O surgimento de uma nova linhagem do coronavírus, identificada em dezembro no Amazonas, é a terceira hipótese levantada por pesquisadores para explicar o surto atual. Segundo Sabino, a nova linhagem teria mais facilidade para driblar o sistema imune do corpo humano.

Mutações são comuns e fazem parte da evolução natural de epidemias virais. Os vírus invadem células para se multiplicarem e, durante o processo, podem ocorrer alterações. Quando há muitas mutações, surgem variantes ou cepas (grupo de microorganismos da mesma espécie, mas com marcas genéticas distintas).

Em 10 de janeiro, autoridades japonesas notificaram a identificação da nova variante em viajantes que passaram pelo Amazonas e voltaram ao Japão.
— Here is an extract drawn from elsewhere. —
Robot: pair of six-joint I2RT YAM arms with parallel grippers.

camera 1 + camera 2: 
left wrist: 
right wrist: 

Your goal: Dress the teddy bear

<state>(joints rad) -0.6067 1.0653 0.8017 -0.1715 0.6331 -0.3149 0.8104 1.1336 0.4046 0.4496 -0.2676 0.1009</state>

Pesquisadores da Fiocruz Amazônia, unidade técnico-científica da Fundação Oswaldo Cruz, analisaram os dados e concluíram que a mutação tinha tido origem no estado. Até agora, foram identificadas 18 linhagens do Sars-CoV-2 no Amazonas.

Em 29 de janeiro, a Fiocruz Amazônia e a Fundação de Vigilância em Saúde do Amazonas publicaram uma nota técnica indicando que a nova variante de Sars-CoV-2, a P.1, foi identificada em 91%, dos genomas sequenciados, o que a torna a mais prevalente no estado.

Potencial de transmissão maior

A quarta e última hipótese é que a nova linhagem teria uma taxa de transmissão maior do que a anterior.

Mutações de vírus são comuns e até esperadas, mas a identificada no Amazonas alterou a proteína de espinhos que reveste o novo coronavírus, dando a ele maior poder de interação com os receptores das células humanas que são invadidas. Alterações semelhantes foram observadas nas variantes do Reino Unido e da África do Sul, também com maior potencial de contágio.

Além da capital Manaus, a nova variante já está presente em 11 municípios do interior do estado, o que também preocupa pesquisadores e autoridades de saúde. Atualmente, o potencial de transmissão está sendo analisado em estudos clínicos, assim como o de letalidade.

Os autores do artigo publicado na Lancet recomendam maior vigilância sorológica e genômica dos casos de covid-19, com atenção especial para ocorrências de reinfecção. Também sugerem investigar detalhadamente a eficácia das vacinas contra o vírus e suas variantes.

“Os protocolos e as descobertas desses estudos devem ser coordenados e rapidamente compartilhados a todos os lugares onde tais variantes emergirem e se espalharem”, diz o texto.